Embora tenha enfrentado dificuldades financeiras, a Cultura busca se reinventar em um ambiente que combina tradição e charme.
Reabertura da famosa livraria brasileira
Apesar do renascimento, a Livraria Cultura ainda enfrenta uma recuperação judicial, com dívidas superiores a R$ 15 milhões. Esse movimento é um reflexo dos inúmeros desafios enfrentados pelo setor livreiro no Brasil, que incluem:
Aumento da inflação encarece os livros;
Crescimento do e-commerce como alternativa dos consumidores;
Dificuldades financeiras dos clientes;
Pandemia e impacto no setor editorial;
Preferência dos leitores por e-books.
A mudança de endereço da empresa simboliza não apenas uma adaptação ao cenário atual, mas também uma tentativa de se manter relevante.
Cenário nacional
O fechamento de livrarias não é exclusivo da Cultura.

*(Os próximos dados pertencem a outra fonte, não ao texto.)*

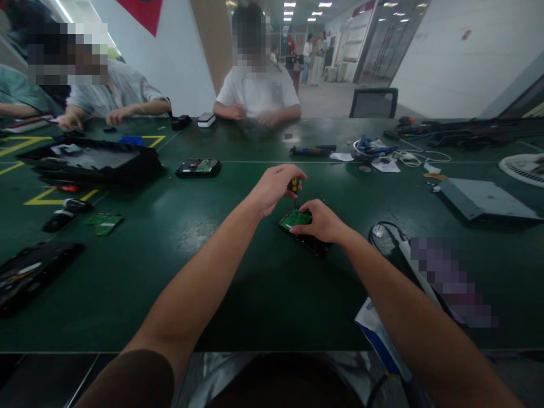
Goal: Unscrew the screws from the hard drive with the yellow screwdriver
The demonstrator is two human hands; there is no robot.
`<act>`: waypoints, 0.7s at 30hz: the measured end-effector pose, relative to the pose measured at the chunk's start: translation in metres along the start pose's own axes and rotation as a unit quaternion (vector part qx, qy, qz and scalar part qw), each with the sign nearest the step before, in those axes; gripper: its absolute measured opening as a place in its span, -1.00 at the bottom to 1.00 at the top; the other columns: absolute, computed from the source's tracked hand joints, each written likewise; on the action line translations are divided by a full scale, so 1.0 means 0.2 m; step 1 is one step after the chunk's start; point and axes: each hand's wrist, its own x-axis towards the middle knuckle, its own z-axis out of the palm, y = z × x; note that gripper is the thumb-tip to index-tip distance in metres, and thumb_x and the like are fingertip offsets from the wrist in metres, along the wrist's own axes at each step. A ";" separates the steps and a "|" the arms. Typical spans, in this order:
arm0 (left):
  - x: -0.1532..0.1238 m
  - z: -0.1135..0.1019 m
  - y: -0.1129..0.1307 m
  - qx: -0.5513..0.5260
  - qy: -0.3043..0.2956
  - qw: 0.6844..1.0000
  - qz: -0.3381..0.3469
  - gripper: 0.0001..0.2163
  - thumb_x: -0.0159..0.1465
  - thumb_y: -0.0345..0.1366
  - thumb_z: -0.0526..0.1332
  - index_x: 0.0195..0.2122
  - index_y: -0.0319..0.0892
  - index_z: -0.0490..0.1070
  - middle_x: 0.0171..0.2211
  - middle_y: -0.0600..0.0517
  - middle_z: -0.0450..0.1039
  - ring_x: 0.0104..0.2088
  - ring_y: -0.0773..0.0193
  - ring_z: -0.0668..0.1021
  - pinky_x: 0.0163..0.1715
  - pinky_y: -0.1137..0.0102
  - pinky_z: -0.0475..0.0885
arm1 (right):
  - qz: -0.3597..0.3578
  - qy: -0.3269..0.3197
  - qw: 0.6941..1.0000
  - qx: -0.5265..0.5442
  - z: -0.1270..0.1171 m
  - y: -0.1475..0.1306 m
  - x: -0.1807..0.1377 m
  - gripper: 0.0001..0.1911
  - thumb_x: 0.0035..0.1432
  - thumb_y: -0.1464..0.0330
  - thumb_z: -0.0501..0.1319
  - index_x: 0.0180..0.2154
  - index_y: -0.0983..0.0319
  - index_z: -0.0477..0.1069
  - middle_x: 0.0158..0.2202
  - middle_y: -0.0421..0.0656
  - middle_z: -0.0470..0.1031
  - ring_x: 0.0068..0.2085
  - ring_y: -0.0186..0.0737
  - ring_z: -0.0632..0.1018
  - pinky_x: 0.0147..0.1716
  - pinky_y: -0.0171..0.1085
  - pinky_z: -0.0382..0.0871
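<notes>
My left hand (274, 187) is closed around a small screwdriver (293, 186) with a yellow and black handle, held upright with its tip down on a green circuit board (295, 218). The board sits on top of a black hard drive (312, 243) lying on the dark green table (170, 272). My right hand (323, 222) presses down on the drive and board, fingers curled over its near edge, holding it steady.
Another hard drive (198, 167) lies further back, a loose green board (105, 222) and black parts (29, 272) at the left. A grey casing (484, 198), cables (408, 156) and a fan (525, 168) lie at the right. Two people sit across the table.
</notes>
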 end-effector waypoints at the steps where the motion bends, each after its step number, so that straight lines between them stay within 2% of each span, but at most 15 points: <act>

A Saraiva, outra gigante do setor, encerrou suas lojas em setembro de 2023. Dados da Associação Nacional de Livrarias revelam que uma livraria fecha a cada três dias no Brasil.
Além disso, a Confederação Nacional do Comércio de Bens, Serviços e Turismo (CNC) destaca a perda de 21 mil livrarias na última década, o que evidencia a gravidade da situação.
A história da Livraria Cultura em seu novo endereço é, portanto, um símbolo de resistência e esperança. Ao buscar inovar e se adaptar, a empresa inspira outras do setor a persistirem em meio à adversidade.
O casarão na Avenida Angélica surge não apenas como um local de vendas, mas também como um espaço de resistência para os amantes dos livros.